JOHN BELAMARIC: Yes. But what we'll do is the CoreDNS configuration file itself is set up with what we call our forward plugin. The forward plugin, basically, you give it a list of upstream DNS servers. And so when we get a request that's outside of the zones that we handle, then we'll send it to one of those upstream servers, and let it take care of all the details.

CRAIG BOX: Are those upstream servers run inside Kubernetes? Or are we now talking about the servers provided by our hosting provider?

JOHN BELAMARIC: Typically, they're provided by your hosting provider. But you could run one. I don't know that I'd recommend it, but you could run one.

There's also what we call stub domains. And this essentially is allowing different places to forward different requests to you, depending on the domain that's being looked up.

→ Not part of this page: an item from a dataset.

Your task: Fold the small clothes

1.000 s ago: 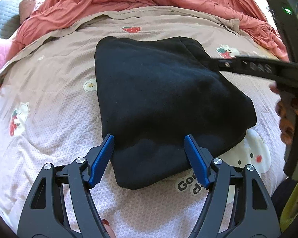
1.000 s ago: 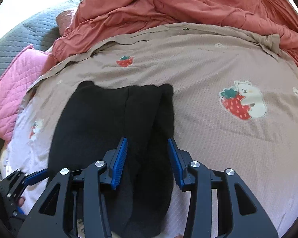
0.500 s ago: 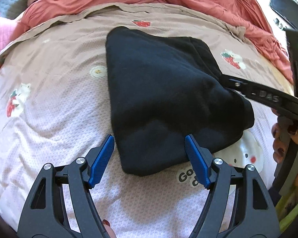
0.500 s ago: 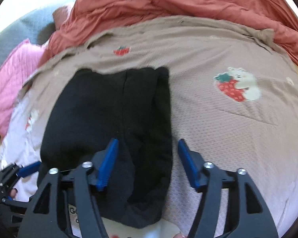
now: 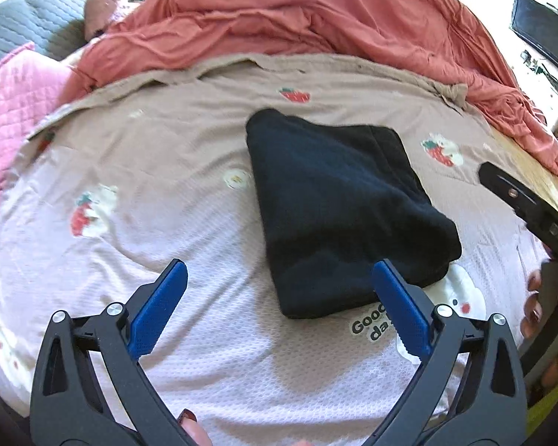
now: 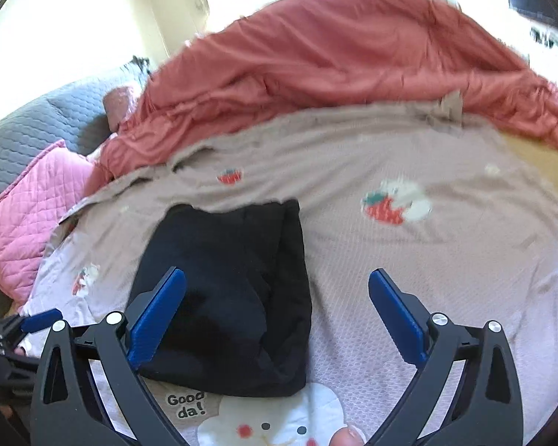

So if I work for corporation.com, then I may want to say if I'm looking up hr.corporation.com, then I want to go to the internal corporation.com name server, not to the internet. And that would be called a stub domain.

So you can configure within CoreDNS. You can say, for these zones, for these names, or anything underneath them, then go to these local name servers or these other name servers. For everything else, go out to the internet, to the hosting upstream name server typically.

CRAIG BOX: The more pods that I run, the more DNS requests I might make, and so the more DNS servers or DNS forwarders that I need to run in my infrastructure. What has Kubernetes done recently to make that more stable?

JOHN BELAMARIC: So Kubernetes has sort of suffered from a DNS problem since its early inception. And there's a bunch of reasons for this. One is that this name structure that we talked about-- we want to be able to look up-- if we're in the same namespace as a service, we just want to be able to look it up by the short name of the service.

So when you want to look up "db" from your app server and they're all running the same name service, you can just use "db" as the name. This allows you to say move that whole set of pieces of your application from namespace to namespace without having to update the names in your configuration, and that sort of thing.

But what that means is that on the client side of those lookups, there's actually something we call the search path. So internally, when a client goes to look up a name, if the name is short enough-- it doesn't have enough dots-- then the system-- this is your underlying tool chain, your underlying libraries-- it'll take that search path, and it'll append it.

So when you look up "db", what actually gets sent to the DNS server is db.namespace.svc.cluster.local. It gets sent to the name server. And the name server then says, yes, I know what that is, or I don't.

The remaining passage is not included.